Gravity also keeps our feet on the ground – and provides the ground itself, since gravity holds planets together. Stars form by the gravitational collapse of huge clouds called nebulae, so we can thank gravity for our life-giving Sun. Beyond the Solar System, galaxies stay together through gravity and form clusters. It seems as though gravity is the glue that holds the Universe together, but what is it?

Aristotle: Perfect heavens and imperfect Earth
If we were living at the time of Aristotle (384-322 BC) – or even for about eighteen centuries afterward – no one would have asked what gravity was, let alone been able to answer. Gravity is a relatively modern idea, and so is the idea that physical laws apply to the heavens as well as the Earth.

According to Aristotle and his centuries of successors, the Earth was imperfect, but was still the center of the cosmos. It was surrounded by the perfect heavens which were based on spheres and circles, the perfect geometrical shapes.

Heaviness related to falling, an earthly phenomenon. Aristotle had said that heavy things fall faster than light ones, and no one saw any reason to doubt it. You could easily demonstrate it by dropping a feather and a hammer, which makes sense if you don't think about air resistance.

Copernicus, Kepler and Galileo: a new cosmos
Although the old worldview persisted for well over one and a half thousand years, it became ever harder to reconcile it with what people were actually observing.

Johannes Kepler (1571-1642) used the careful observations of Tycho Brahe (1546-1601) to test Solar System models. What worked was the idea of Copernicus (1473-1543) that planets orbited the Sun, but not if they followed circular orbits. The orbits had to be ellipses (squashed circles).

Galileo (1564-1642) experimented with falling bodies and discovered that they all fell at the same rate. By the way, he didn't do it by dropping cannonballs off the Tower of Pisa, though that makes a good story! He would have loved seeing astronaut David Scott drop a feather and hammer together on the Moon.

Isaac Newton describes gravity
It needed Isaac Newton (1642-1727) to bring the new findings together and describe gravity mathematically as the force of attraction between all the masses in the Universe. His theory was published in 1687 as Philosophiae Naturalis Principia Mathematica (known as "the Principia"). By the way, a scientific theory isn't a good guess. It's a well thought out explanation that accounts for existing evidence and makes testable predictions.

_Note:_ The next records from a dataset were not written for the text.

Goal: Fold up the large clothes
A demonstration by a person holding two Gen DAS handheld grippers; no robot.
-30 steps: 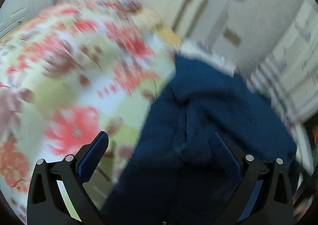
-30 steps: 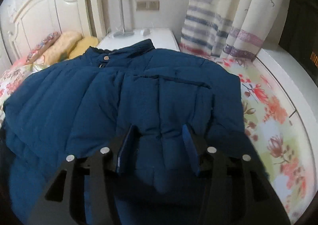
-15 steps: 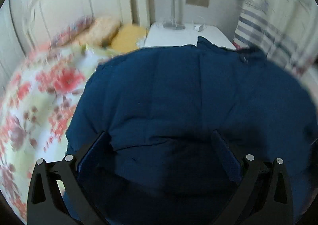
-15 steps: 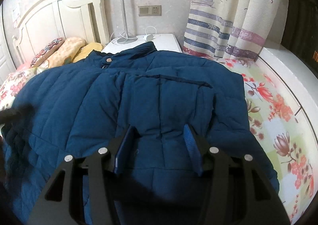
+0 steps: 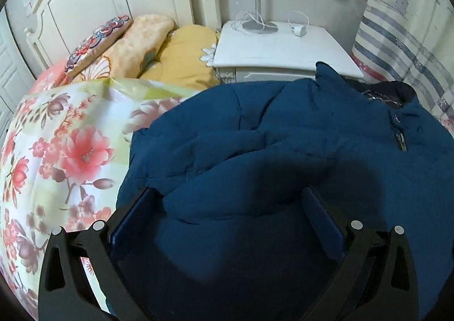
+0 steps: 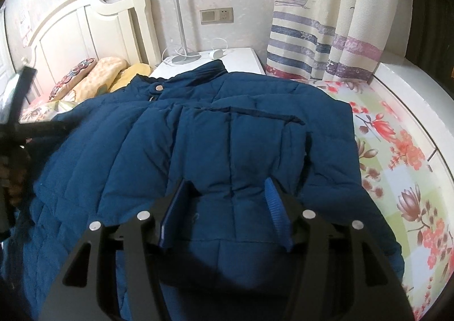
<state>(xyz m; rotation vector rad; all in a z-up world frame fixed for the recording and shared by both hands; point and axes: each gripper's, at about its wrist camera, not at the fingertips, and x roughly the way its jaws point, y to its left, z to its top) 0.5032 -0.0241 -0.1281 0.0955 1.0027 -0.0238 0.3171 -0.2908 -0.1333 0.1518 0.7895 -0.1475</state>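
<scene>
**Left gripper swings in over the jacket**

Swinging in from the floral bedspread point(image 5: 65, 150), the left gripper point(image 5: 227, 221) now hangs over the jacket point(image 6: 227, 136) with jaws wide and empty. The right gripper point(image 6: 227, 207) has just been opening, jaws straddling a quilted ridge without pinching it.

The jacket lies spread on the bed, sleeves apparently tucked in. The next fold likely needs both jaws on the hem.

Only the left view shows the zipper pull point(image 5: 403, 145); only the right shows the chest pocket point(image 6: 255, 115).
</scene>
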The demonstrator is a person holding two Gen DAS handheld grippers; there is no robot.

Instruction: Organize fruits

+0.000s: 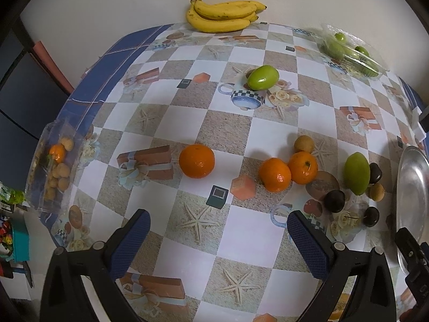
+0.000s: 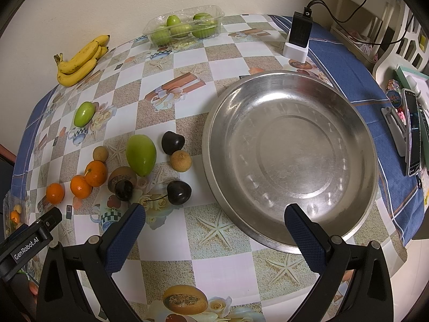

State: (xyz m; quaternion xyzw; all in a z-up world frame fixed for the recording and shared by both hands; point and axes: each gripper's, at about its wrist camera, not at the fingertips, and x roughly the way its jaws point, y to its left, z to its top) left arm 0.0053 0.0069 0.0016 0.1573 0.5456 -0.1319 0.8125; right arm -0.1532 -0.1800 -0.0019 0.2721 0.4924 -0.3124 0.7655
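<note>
Left gripper: jaws apart, empty, tangerines ahead mid-table | Right gripper: jaws apart, empty, over steel basin near edge | Bananas at far edge.

Three oranges lie loose on the desk: one alone, two touching each other. Just behind the pair sits a small tan round fruit. Beside them a large green oval fruit lies on its side, with three dark, glossy round fruits and another tan one around it. A smaller green fruit lies apart, farther back. A bunch of yellow bananas rests at the far edge against the wall. A clear plastic tub holds several green fruits. The wide steel bowl stands empty, near the dark fruits
</note>
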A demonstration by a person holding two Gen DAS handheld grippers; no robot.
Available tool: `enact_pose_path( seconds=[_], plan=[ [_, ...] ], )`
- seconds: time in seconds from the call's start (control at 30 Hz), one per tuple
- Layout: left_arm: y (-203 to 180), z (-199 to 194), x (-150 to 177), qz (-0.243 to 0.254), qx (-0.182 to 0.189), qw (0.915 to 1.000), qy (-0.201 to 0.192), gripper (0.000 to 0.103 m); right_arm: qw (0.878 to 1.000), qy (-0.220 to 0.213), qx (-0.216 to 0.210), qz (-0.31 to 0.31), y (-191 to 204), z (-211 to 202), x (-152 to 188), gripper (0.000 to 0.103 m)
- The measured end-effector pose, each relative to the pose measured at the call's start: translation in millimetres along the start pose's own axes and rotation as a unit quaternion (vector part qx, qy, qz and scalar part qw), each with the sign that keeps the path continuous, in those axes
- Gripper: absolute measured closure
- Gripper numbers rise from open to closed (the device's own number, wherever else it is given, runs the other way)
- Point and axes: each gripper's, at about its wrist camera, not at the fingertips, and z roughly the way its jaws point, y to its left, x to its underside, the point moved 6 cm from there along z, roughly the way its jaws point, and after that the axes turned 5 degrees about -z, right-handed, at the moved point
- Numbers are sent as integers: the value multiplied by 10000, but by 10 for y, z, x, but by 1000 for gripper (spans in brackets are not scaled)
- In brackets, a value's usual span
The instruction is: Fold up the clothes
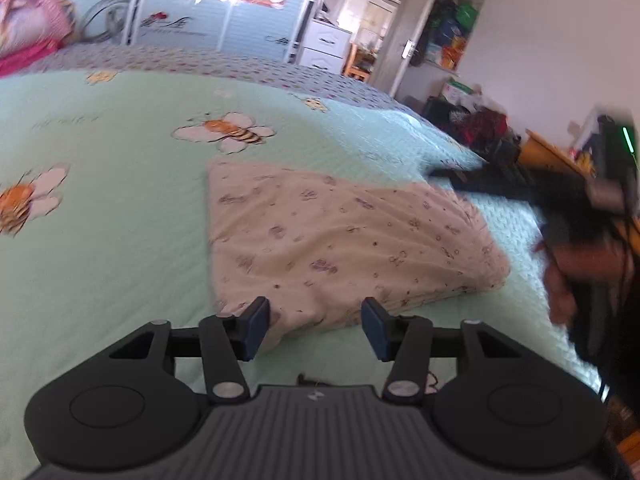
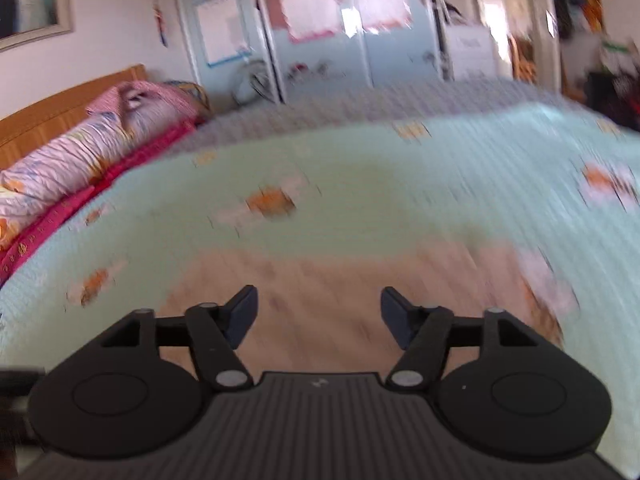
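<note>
Item: folded printed garment [image 1: 340, 240], flat on bed quilt [image 1: 120, 240] for folding; left gripper [image 1: 316, 330] and right gripper [image 2: 318, 316], jaws apart, empty.

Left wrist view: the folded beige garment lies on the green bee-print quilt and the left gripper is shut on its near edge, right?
Not quite. The left gripper is open in the left wrist view, its pads not pressing the cloth. The folded beige garment does lie on the green bee-print quilt.

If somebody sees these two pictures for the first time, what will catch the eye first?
Probably the pale pink printed cloth, lying folded in the middle of the mint green bedspread with its big orange bees. Next, the left gripper at the cloth's near edge, jaws open and empty, and the pink pillows by the wooden headboard.
</note>
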Motion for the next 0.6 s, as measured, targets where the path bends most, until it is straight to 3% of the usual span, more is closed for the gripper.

Newton's theory applied to heaven and Earth. He was prompted to connect apples falling to the ground (not on his head) with the movements of heavenly bodies. His equation says that gravitational force increases with mass, so the Sun's force is stronger than the Earth's. However it decreases rapidly with distance. If Earth were three times farther from the Sun than it is, the gravitational force wouldn't be one-third of its current strength, but one-ninth.

Newton's equations work – NASA sent men to the Moon using them. But it isn't the whole story. Even Newton was unhappy that his theory was based on a force that acted everywhere in the Universe instantaneously. How could that work? It took over two hundred years for someone to do a complete rethink of gravity and space.

Einstein takes up the challenge
In the General Theory of Relativity, Albert Einstein (1879-1955) shows that what looks like a force is actually an effect of the geometry of space.

To Newton, space was the flat unchanging nothingness between things of interest like stars and planets. This is a good fit for the way most of us experience the world.

However Einstein said that space and matter affect each other. Matter curves the space around it and the greater the mass, the greater the curvature. But then matter moves along the easiest path through the curved space. This diagram shows how the the Sun curves space to keep the planets orbiting.

To imagine curved space, it's often suggested that we imagine a rubber sheet held flat in a frame. If we put a bowling ball on it, the sheet sags. The surface is no longer flat. If you rolled a marble along it, it would fall into the depression. If you couldn't see the rubber sheet, it might look as though the bowling ball were pulling on the marble.

At last, a way of looking at gravity that removes the problem of universal instantaneous action! But it's rather strange. Does it work? Yes, the theory has been tested and has passed all of the tests, starting with a famous one.

One consequence of mass curving space would be that everything would move along the curved paths – including light. That means that light should bend a certain amount as it passes by the Sun.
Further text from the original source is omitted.